Wulfsohn M S, Tsiatis A A
Department of Statistics, North Carolina State University, Raleigh 27695-8203, USA.
Biometrics. 1997 Mar;53(1):330-9.
The relationship between a longitudinal covariate and a failure time process can be assessed using the Cox proportional hazards regression model. We consider the problem of estimating the parameters in the Cox model when the longitudinal covariate is measured infrequently and with measurement error. We assume a repeated measures random effects model for the covariate process. Estimates of the parameters are obtained by maximizing the joint likelihood for the covariate process and the failure time process. This approach uses the available information optimally because we use both the covariate and survival data simultaneously. Parameters are estimated using the expectation-maximization algorithm. We argue that such a method is superior to naive methods where one maximizes the partial likelihood of the Cox model using the observed covariate values. It also improves on two-stage methods where, in the first stage, empirical Bayes estimates of the covariate process are computed and then used as time-dependent covariates in a second stage to find the parameters in the Cox model that maximize the partial likelihood.

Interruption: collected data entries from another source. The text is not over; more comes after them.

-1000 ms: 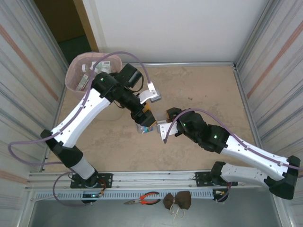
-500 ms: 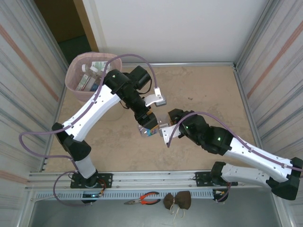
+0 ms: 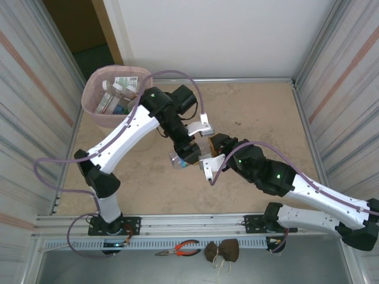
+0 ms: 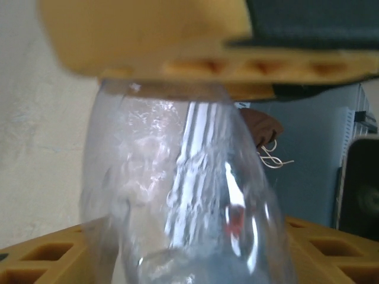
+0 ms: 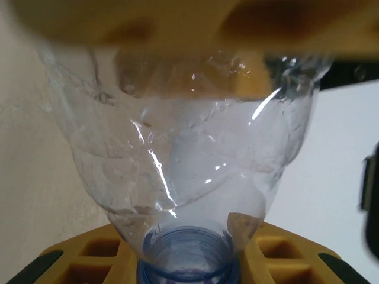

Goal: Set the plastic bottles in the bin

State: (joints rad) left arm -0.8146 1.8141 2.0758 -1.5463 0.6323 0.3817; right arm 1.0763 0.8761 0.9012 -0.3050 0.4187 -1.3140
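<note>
**Ana:** Where was the bottle they were handling?

**Ben:** The clear bottle (image 3: 179, 161) hung above the middle of the tabletop (image 3: 266, 112), between the two tools, which met nose to nose there.

**Ana:** Which one held it?

**Ben:** The right tool (image 3: 202, 157) was clamped on it. In the right wrist view its yellow fingers (image 5: 148, 18) pressed the crumpled wall from above and below. The bottle's blue end (image 5: 186, 263) sat low in the frame, by the lower finger.

**Ana:** And the left tool?

**Ben:** The left tool (image 3: 187, 152) had one finger on either side of the same bottle. In the left wrist view the upper finger (image 4: 148, 35) lay against the plastic. Whether the pair really gripped it could not be told.

**Ana:** Was there any brand or writing on it?

**Ben:** Nothing could be read. Both wrist views showed glinting clear plastic. A small red spot (image 4: 235, 216) seen through the wall could not be made out.

**Ana:** Where was the bin?

**Ben:** The pale pink bin (image 3: 93, 117) stood at the far left corner of the tabletop, well apart from the tools. Several bottles (image 3: 115, 92) lay inside it, with white caps and pale green and white labels. Their print was too small to read.

**Ana:** Was anything else about?

**Ben:** Red-handled pliers (image 3: 180, 248) and a brown lump (image 3: 222, 251) lay side by side on the grey ledge in front of the arm bases.
</note>
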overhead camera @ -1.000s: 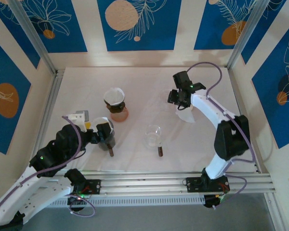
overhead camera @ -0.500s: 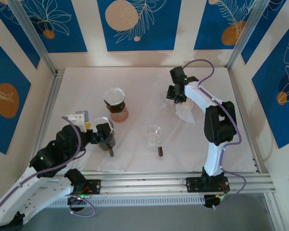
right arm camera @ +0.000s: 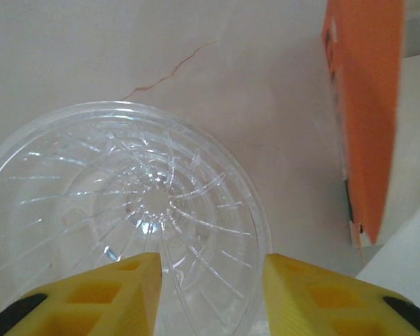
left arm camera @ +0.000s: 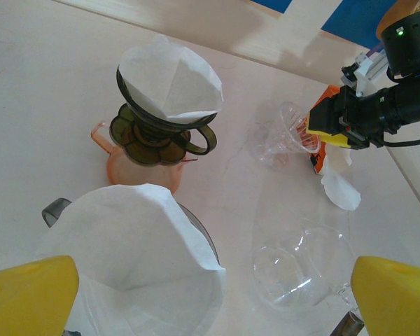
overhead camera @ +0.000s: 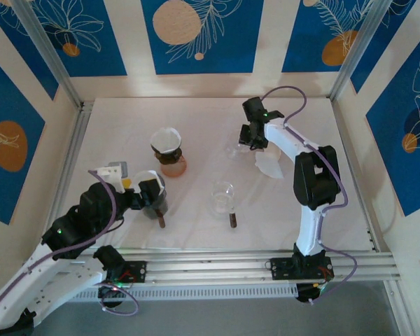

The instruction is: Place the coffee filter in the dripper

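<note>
Right gripper [right arm camera: 210, 264] has its yellow fingers partway apart, astride the rim of the clear dripper [right arm camera: 126, 196]. One finger sits over the ribbed bowl and the other outside it. Whether they press on the glass cannot be told. From the left wrist, the clear dripper [left arm camera: 280, 133] looks tipped, its mouth turned toward that gripper, and it holds no paper.

A loose coffee filter [left arm camera: 339, 192] lies flat on the white table [overhead camera: 126, 126]. It is just to the right of the clear dripper and a little nearer the arm bases. An orange box [right arm camera: 364, 105] stands just beside the clear dripper on the same side. A dark strip along its edge is too blurred to read.

Left of the clear dripper stands a peach jug [left arm camera: 126, 168] carrying a dark dripper [left arm camera: 150, 133] with a white filter [left arm camera: 171, 80] seated in it.

Nearer the bases than the clear dripper is a glass cup [left arm camera: 301, 266] with a dark handle [overhead camera: 232, 219].

Further left and nearer again, the left gripper [left arm camera: 213, 280] is spread wide and grips nothing. Between its fingers is a second filter [left arm camera: 126, 245] sitting in a grey-rimmed dripper [left arm camera: 54, 208].
</note>
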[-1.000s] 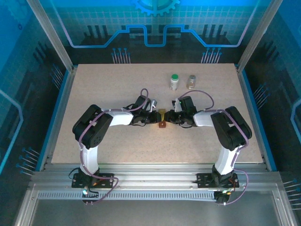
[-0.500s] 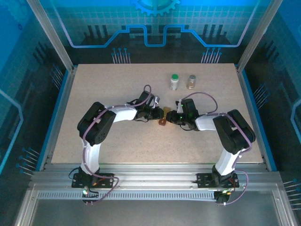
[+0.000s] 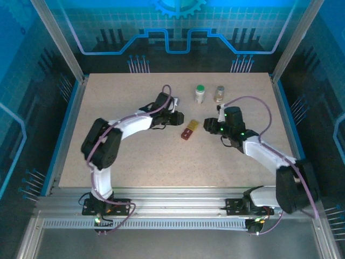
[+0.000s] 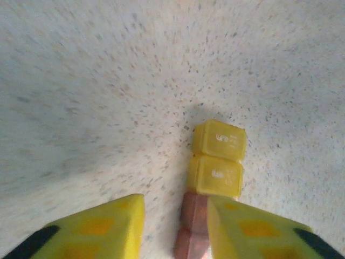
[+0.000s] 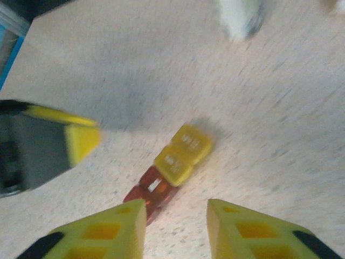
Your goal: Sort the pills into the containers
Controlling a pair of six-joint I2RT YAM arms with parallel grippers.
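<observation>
Both arms have drawn back from the middle of the table, where a second ago their fingertips met over the pills (image 3: 189,130). The left gripper (image 4: 175,200) has let go: its jaws stand a little apart with bare table between them. The right gripper (image 5: 175,211) is likewise released and carries nothing. The strip lies on the table in the gap between the two grippers, touching neither. It sits just ahead of the left jaws, its dark end reaching back beside their right finger, and straight out in front of the right jaws, slanting away to their right.

The yellow piece (image 4: 217,156) and the red-brown piece (image 5: 151,190) look joined end to end as before, so the pull seems not to have parted them (a judgement, since the seam is small and the right wrist view is blurred). Both containers, beyond the jaws of either arm, keep their caps on, so sorting has not begun.

The yellow half is translucent plastic, two blocky rounded cells with pale raised marks on top. The red half is darker and glossier. The table (image 3: 118,156) is matte, speckled beige. The white bottle (image 3: 200,95) is opaque with a round green cap, and the amber vial (image 3: 219,94) is clear with a grey cap.
</observation>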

纵向协变量与失效时间过程之间的关系可以使用Cox比例风险回归模型进行评估。我们考虑当纵向协变量测量频率较低且存在测量误差时,估计Cox模型中参数的问题。我们为协变量过程假设一个重复测量随机效应模型。通过最大化协变量过程和失效时间过程的联合似然来获得参数估计。这种方法最优地利用了可用信息,因为我们同时使用了协变量和生存数据。使用期望最大化算法估计参数。我们认为这种方法优于朴素方法,即在朴素方法中,人们使用观察到的协变量值最大化Cox模型的偏似然。它也改进了两阶段方法,在第一阶段计算协变量过程的经验贝叶斯估计,然后在第二阶段将其用作随时间变化的协变量,以找到Cox模型中最大化偏似然的参数。